15:26 <jdmaturen> cue benblack
15:26 <mheld> I don't mean it to be flamebait
15:26 <mheld> I really don't
15:26 <bingeldac> heh
15:26 <bingeldac> some of it is covered on the wiki
15:26 <bingeldac> in the comparison article
( here ---> http://wiki.basho.com/display/RIAK/Riak+Compared+to+MongoDB)
15:27 <mheld> those are differences, but not really a "this is when you use riak and this is when you use mongo"
15:28 <ericflo> use mongo when you could use a relational db, there's really not much
difference except flexible schema IMO
15:29 <benblack> mheld: think i answered this for you previously.
15:29 <mheld> benblack: if you did, I'm sorry.
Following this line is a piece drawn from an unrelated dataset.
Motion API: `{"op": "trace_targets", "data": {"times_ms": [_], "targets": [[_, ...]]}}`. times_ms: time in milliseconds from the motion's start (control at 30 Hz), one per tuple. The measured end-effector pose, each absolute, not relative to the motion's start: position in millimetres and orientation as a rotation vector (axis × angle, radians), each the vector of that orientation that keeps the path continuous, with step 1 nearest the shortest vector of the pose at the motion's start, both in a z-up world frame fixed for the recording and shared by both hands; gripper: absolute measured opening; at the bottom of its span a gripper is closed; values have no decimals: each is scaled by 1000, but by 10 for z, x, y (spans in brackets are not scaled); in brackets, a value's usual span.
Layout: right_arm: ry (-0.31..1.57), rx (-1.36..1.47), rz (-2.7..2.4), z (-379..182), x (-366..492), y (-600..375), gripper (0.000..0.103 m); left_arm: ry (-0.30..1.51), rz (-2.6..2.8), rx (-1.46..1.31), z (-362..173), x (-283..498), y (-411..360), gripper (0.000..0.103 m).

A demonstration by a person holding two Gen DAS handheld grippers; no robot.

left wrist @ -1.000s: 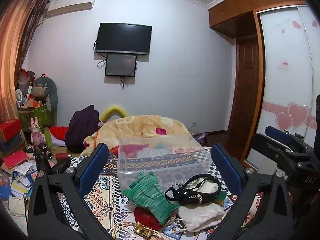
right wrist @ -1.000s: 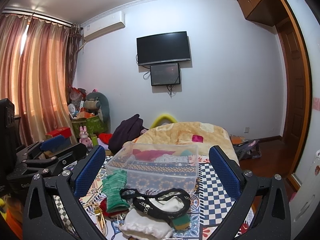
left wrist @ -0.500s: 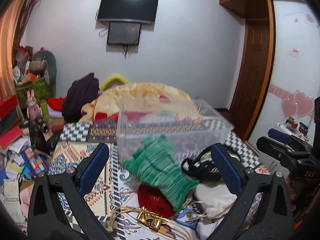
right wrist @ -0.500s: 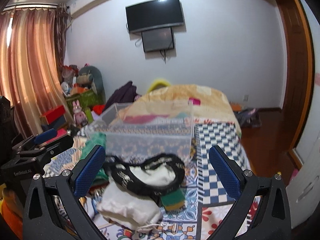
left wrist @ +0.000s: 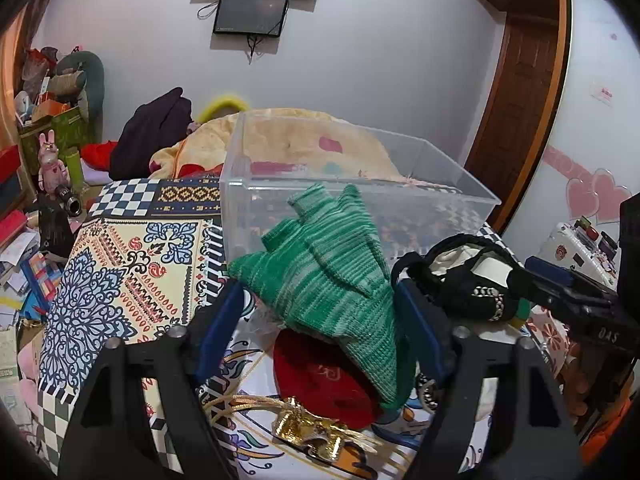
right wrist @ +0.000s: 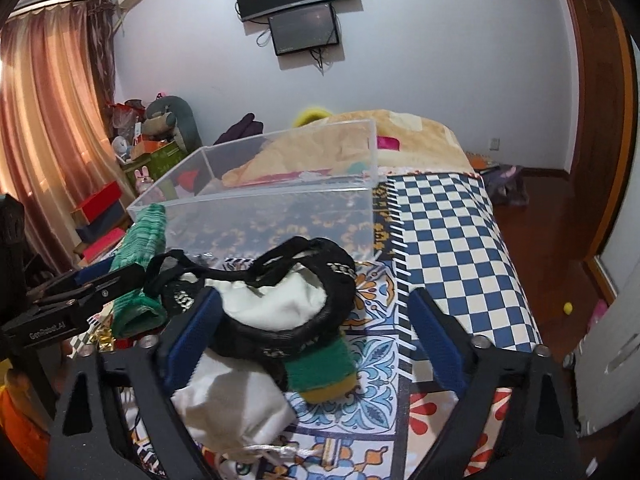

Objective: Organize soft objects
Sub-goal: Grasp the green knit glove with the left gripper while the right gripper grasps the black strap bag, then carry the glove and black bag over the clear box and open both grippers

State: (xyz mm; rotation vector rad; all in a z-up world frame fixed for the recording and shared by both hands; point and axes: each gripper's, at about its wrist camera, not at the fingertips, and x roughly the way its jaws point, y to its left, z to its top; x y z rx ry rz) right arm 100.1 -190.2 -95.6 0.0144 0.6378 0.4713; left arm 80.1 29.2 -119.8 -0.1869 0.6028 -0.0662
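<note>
Now lower, both tools are closing — left tool (left wrist: 320, 312) around the green knit (left wrist: 332, 272), right tool (right wrist: 314, 324) around the black strap (right wrist: 304, 280) — neither clamped.

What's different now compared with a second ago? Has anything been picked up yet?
Both grippers came down toward the pile. The left gripper is closing around the green knit piece; the right gripper is closing around the black strap and white cloth. Nothing is lifted. The clear bin stayed put.
</note>
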Motion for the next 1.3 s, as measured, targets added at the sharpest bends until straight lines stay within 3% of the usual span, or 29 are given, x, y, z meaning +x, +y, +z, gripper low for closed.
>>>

I've forgotton it
15:29 <mheld> forgotten
15:29 <benblack> first part of the answer is: they really have little in common, so the comparison is forced.
15:30 <mheld> mhmm
15:31 <benblack> second part is: if you want a rich query language that is familiar from the
relational world, don't have that much data, don't have hard durability requirements, and don't
require real distribution, then mongo is great
15:31 <benblack> if you can deal with a different data and query model, have a lot of data, care
about data durability, and don't want to make managing replication and distribution a full time
job, then you probably will prefer riak
15:32 <mheld> that's good :-)
15:33 <benblack> but, again, they are really not comparable and you can definitely use them
effectively in combination
15:33 <benblack> think of mongo more like memcache with a better query interface and you
are not far off
15:33 <mheld> do people ever use just riak as a backend?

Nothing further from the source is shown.